As mentioned previously, The Boy in the Striped Pajamas was sold out Saturday evening when The Boy suddenly up and decided he wanted to go see something. But we returned for the last show, never to be daunted by the fair-weather moviegoers who sometimes inhabit our cinema.
The story takes place in Germany in WWII and concerns an eight-year-old boy whose Nazi father (literally, not the more common metaphorical “Nazi” you read about these days) gets transferred to a concentration camp. Isolated from his friends, the boy Bruno–looking for all the world to me like a mini-Bud Court circa Harold and Maude days–looks for friends in the area and happens to come across an eight-year-old Jew behind the fence of the camp his father runs.

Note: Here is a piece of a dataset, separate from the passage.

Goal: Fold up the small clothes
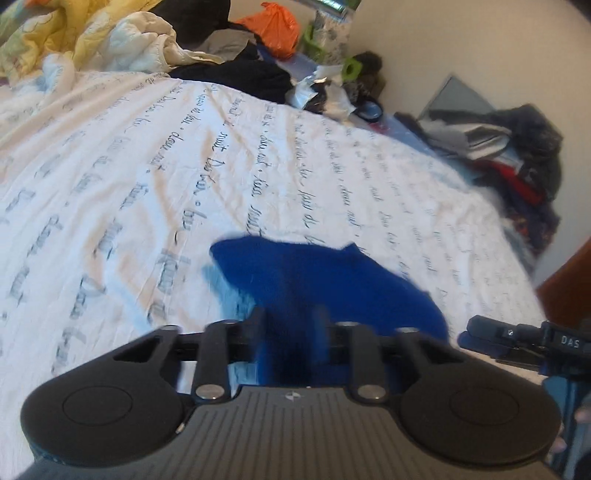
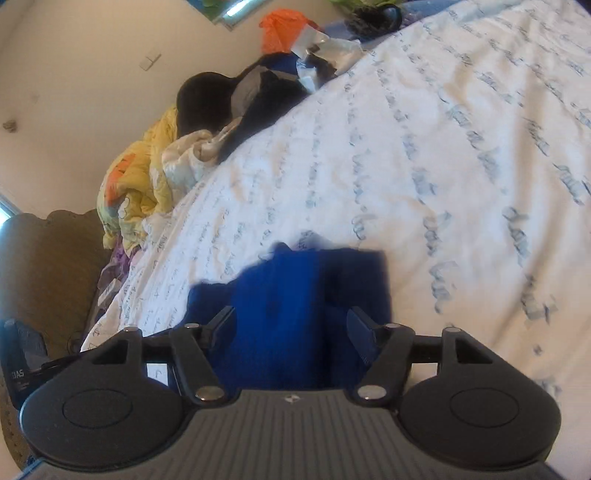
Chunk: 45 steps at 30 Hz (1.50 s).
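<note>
Left wrist view: left gripper (image 1: 291,328) sits low over a bed w/ a white sheet printed in rows of grey script (image 1: 147,166). A small royal-blue knit garment (image 1: 332,280) lies on the sheet right ahead & runs back btwn the two black fingers. Jaws part-open; blur hides whether the pads press the cloth, so can't tell if it's gripped. Right gripper (image 1: 476,336) pokes in at the right edge, tips just beside the garment's near corner. Far side of bed: crumpled yellow quilt (image 1: 85,40), orange plastic bag (image 1: 279,31), heap of dark clothes (image 1: 517,155) by the wall.

Right wrist view: right gripper (image 2: 291,332) also over the blue garment (image 2: 288,295), which fills the gap btwn its fingers. Jaws approx. half-wide, blue cloth visible inside each pad, not pinched. Same sheet (image 2: 443,147), quilt (image 2: 136,184), orange bag (image 2: 280,29) behind.
</note>
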Motion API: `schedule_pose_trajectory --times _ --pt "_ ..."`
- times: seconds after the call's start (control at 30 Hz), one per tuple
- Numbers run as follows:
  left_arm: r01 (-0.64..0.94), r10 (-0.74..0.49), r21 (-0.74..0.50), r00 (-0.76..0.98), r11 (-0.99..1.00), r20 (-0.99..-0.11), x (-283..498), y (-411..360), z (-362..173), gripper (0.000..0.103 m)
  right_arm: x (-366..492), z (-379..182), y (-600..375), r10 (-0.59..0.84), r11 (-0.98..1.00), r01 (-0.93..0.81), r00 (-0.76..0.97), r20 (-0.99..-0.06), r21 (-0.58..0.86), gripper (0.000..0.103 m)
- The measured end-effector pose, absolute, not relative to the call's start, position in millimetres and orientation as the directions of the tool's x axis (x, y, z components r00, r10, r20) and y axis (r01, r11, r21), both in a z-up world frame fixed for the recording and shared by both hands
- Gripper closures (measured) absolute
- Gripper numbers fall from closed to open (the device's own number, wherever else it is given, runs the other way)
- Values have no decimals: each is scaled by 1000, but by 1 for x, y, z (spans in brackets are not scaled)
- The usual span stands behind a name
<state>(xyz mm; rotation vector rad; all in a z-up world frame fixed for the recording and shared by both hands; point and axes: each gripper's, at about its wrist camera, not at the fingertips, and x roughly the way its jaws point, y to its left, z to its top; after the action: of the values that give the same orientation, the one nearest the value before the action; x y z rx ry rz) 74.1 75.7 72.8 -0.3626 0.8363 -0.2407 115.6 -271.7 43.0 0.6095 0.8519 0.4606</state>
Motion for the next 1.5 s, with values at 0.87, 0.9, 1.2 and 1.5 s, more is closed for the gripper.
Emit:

WWII afficianados assure me this is impossible. But, hey. I’m amused by the fact that “Hogan’s Heroes” has made it impossible for anyone in a movie about Nazis to have a German accent. We all just think of that lovable Sgt. Shultz!
What we have here is a fable, an antethesis to Benigni’s La Vita E Bella. Only instead of a father trying to keep his Jewish son unaware of the horror they live in, it’s a father trying to keep his German son (and whole family) unaware of the horror they’re committing.
Heavyhanded? Oh, yeah, without any of the lightness of Benigni. But what the hell else can you do? The mother is the first to figure out what’s going on, and the knowledge breaks her. The sister, having a crush on her father’s driver, endeavors to be a good Nazi, but even she’s taken aback when she pieces it together.
We don’t actually know if Bruno ever figures it out.
It’s not bad. There’s a scene in the beginning where Bruno is playing soldier with his friends that’s more than a little trite. And there’s a scene in the middle where the sister has gotten rid of her dolls, and the pile looks like a bunch of dead bodies. Other than that, the director spares us most of the really weighty symbolism.
It is in danger of being regarded as important, mind you, like Crash or Babel or any of the other Oscar-baiting crap one sees. But I think Benigni had the harder task.
Ultimately, if there’s a flaw in the story–beyond the whether-you-can-suspend-disbelief-this-much, which is your problem, not the movie’s–it’s sort of that it’s a morality tale, a stern warning, a scolding–ultimately directed at long dead people.
I mean, seriously, the odds of me running a genocidal camp while my children are still young enough to be negatively impacted are pretty small. I’m not even in the genocide field so, you know, I’d have to start as camp janitor or cafeteria worker or whatever. It’s just too late in life for me to change careers.
Sorry, is that in poor taste? (If you have to ask….)
It’s just that the writers are in a corner. There’s very little actual death in the movie, but we can’t whitewash the Holocaust. Therefore more difficult and challenging endings that respect the complexity of the situation are forsaken for a tidy, less-than-happy ending that really drives home how bad the Holocaut was.
You know, in case you hadn’t heard. Or maybe needed driven home to you. (Last year’s The Counterfeiters does a pretty good job.)
I guess my point is, I hate Nazis as much as the next guy, but this movie feels like it’s lecturing Nazis, and I just didn’t think there were many in that theater. Even when it was sold out.